Uma fila de meninos percorre a escola até chegar aos dois barqueiros que os esperam. A fila lá passa por baixo dos braços que se transformam em ponte. Vão cantarolando que a falua vem de longe e que há filhos pequeninos para sustentar. Uma tristeza sem fim transformada em alegria na voz daquelas crianças. No fim, há um que fica para trás. Banana ou morango?

"Chega à noite acende uma fogueira / Logo a seguir toca o violão" 
Mesmo na porta da escola juntam-se dois grupos de costas uns para os outros. Estão aos saltinhos enquanto cantam que já conhecem bem as manhas de alguém que não se sabe bem quem é. Antes de voltar tudo ao mesmos, há dois, um dois que dançam enquanto se ouve um iupi iupi ai ai. Coisas de miúdos.

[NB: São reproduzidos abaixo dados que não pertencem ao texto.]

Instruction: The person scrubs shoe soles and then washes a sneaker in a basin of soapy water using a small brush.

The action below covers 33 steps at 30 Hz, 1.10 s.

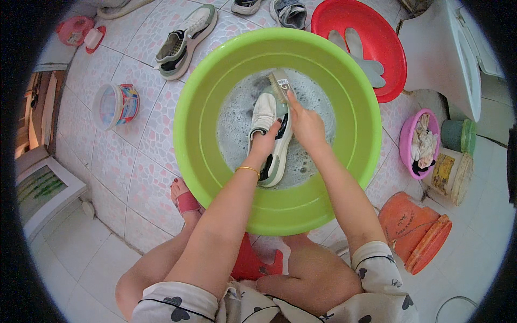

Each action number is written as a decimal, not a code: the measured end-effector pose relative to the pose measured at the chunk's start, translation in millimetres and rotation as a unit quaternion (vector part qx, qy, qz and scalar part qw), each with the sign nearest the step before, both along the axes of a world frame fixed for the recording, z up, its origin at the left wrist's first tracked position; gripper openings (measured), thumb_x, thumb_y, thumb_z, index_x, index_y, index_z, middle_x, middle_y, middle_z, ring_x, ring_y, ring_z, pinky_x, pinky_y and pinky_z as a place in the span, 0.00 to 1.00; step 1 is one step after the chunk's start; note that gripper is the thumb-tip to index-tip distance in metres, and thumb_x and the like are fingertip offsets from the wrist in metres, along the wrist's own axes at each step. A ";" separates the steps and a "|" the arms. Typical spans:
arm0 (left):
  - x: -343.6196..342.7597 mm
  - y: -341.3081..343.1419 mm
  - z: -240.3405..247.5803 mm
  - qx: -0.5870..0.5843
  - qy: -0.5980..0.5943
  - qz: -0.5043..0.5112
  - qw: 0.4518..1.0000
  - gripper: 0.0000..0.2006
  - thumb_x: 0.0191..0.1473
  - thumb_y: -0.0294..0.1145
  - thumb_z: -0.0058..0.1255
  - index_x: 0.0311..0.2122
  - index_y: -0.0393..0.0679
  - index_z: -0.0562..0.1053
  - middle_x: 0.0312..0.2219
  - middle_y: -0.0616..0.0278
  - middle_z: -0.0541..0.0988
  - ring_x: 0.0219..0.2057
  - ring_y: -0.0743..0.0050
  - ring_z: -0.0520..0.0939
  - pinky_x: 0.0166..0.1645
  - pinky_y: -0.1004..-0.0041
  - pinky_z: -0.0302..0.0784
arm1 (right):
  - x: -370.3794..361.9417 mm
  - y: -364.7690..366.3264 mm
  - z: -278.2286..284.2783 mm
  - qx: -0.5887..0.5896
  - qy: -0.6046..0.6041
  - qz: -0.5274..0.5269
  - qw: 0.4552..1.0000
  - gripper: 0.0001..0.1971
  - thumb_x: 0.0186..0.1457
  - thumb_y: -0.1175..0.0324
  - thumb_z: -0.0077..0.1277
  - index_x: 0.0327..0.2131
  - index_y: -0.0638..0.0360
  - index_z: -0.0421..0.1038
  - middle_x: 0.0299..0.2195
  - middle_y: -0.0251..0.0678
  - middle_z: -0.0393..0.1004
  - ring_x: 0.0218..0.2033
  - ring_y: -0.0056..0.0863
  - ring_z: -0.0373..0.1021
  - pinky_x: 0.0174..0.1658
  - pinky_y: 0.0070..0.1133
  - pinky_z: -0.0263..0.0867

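A white sneaker [265, 114] with black and grey-green parts lies in soapy water inside a big green basin [199, 156]. My left hand [264, 142] reaches into the shoe's opening and grips it, the fingers partly hidden inside. With my right hand [307, 123] I hold a scrub brush [280, 85], its bristles against the toe side of the sneaker. Foam and bubbles float on the greyish water around the shoe.
Another sneaker [186, 43] stands on the tiles beyond the basin. Insoles [361, 56] lie in a red basin [390, 51]. A clear tub [116, 106] is at left; a pink basket [407, 142] of cloths and an orange bucket [406, 223] stand at right.
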State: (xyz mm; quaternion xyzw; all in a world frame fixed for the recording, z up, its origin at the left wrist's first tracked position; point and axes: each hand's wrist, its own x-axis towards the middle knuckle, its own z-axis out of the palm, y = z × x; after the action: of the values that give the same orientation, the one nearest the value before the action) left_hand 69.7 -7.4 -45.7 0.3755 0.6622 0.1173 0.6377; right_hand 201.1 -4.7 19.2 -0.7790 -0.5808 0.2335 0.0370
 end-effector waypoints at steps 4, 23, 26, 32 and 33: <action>6.8 -2.8 14.6 -0.033 0.055 0.012 0.998 0.38 0.42 0.53 0.51 0.49 0.27 0.61 0.47 0.50 0.67 0.47 0.63 0.69 0.51 0.73 0.60 | 57.4 -48.2 -50.7 0.118 0.082 -0.048 0.988 0.30 0.50 0.72 0.39 0.57 0.36 0.47 0.21 0.53 0.69 0.22 0.48 0.68 0.28 0.38 0.64; -25.0 -3.7 -38.0 -0.036 -0.136 0.126 0.982 0.28 0.47 0.44 0.50 0.48 0.32 0.64 0.44 0.57 0.70 0.44 0.69 0.71 0.49 0.75 0.62 | -42.2 -117.2 49.1 -0.024 0.070 -0.026 0.997 0.28 0.51 0.74 0.40 0.57 0.42 0.50 0.24 0.48 0.68 0.22 0.43 0.68 0.27 0.32 0.64; -10.4 -3.5 -13.6 -0.086 -0.245 0.143 0.955 0.27 0.50 0.45 0.47 0.49 0.33 0.64 0.44 0.58 0.70 0.44 0.70 0.71 0.48 0.75 0.64 | -32.4 -119.9 31.7 -0.010 -0.003 0.017 1.000 0.31 0.48 0.76 0.42 0.56 0.39 0.51 0.21 0.47 0.67 0.16 0.42 0.66 0.21 0.32 0.63; -8.7 -10.8 -0.2 -0.128 -0.381 0.305 0.863 0.21 0.55 0.47 0.36 0.48 0.42 0.64 0.41 0.59 0.71 0.40 0.67 0.72 0.46 0.70 0.67 | -50.4 -26.3 -1.6 0.136 -0.002 0.052 0.989 0.31 0.48 0.74 0.42 0.56 0.35 0.50 0.19 0.44 0.67 0.15 0.43 0.66 0.19 0.33 0.64; -4.2 -13.3 5.1 -0.136 -0.382 0.336 0.850 0.21 0.56 0.47 0.36 0.48 0.42 0.64 0.41 0.59 0.71 0.40 0.66 0.72 0.46 0.69 0.67 | -48.3 -33.1 -0.2 0.133 -0.002 0.052 0.990 0.31 0.48 0.74 0.42 0.56 0.35 0.50 0.19 0.44 0.67 0.15 0.43 0.66 0.19 0.33 0.64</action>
State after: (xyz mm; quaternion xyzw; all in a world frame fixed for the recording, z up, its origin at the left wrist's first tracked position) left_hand 65.4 -20.7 -40.6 -0.0350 0.4618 0.3673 0.8066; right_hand 152.8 -37.8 18.9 -0.7366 -0.6461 0.1542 0.1272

Lá ao fundo, ouve-se o barulho da corda a bater no chão de terra. Duas meninas dão a volta à corda com toda a força que têm enquanto uma ganha balanço para entrar. Salta com os dois pés e com um de cada vez. Faz mais uns malabarismos pelo meio e consegue ganhar à corda. Sem tropeçar. Entra outra e ali ficam, quase sincronizadas, até que a corda se enrola nos pés de uma delas e é altura de dar a vez a mais alguém. "Próximo!"

"É golo! Gooooooooolo!"
Vem lá de longe, por detrás da escola. Miúdos transpirados e cheios de pó, correm de um lado para o outro atrás da bola enquanto gritam por falta para um árbitro que não existe. A bola já viu melhores dias e os sapatos estão marcados de tantos chutos, mas a verdade é que a baliza está mesmo ali e o guarda-redes nem vai perceber por onde é que ela passou antes de ouvir os gritos de #Golo!"

Volta-se a ouvir a campainha. É hora de voltar aos cadernos e aos livro. Lá vão eles, vermelhos de tanta correria, a falar pelos cotovelos que a excitação do recreio não acalma com essa facilidade. Fica a corda esquecida no chão e a bola parada ao fundo da baliza.

Cai o silêncio no recreio que fica à espera que o próximo toque lhe devolva a vida.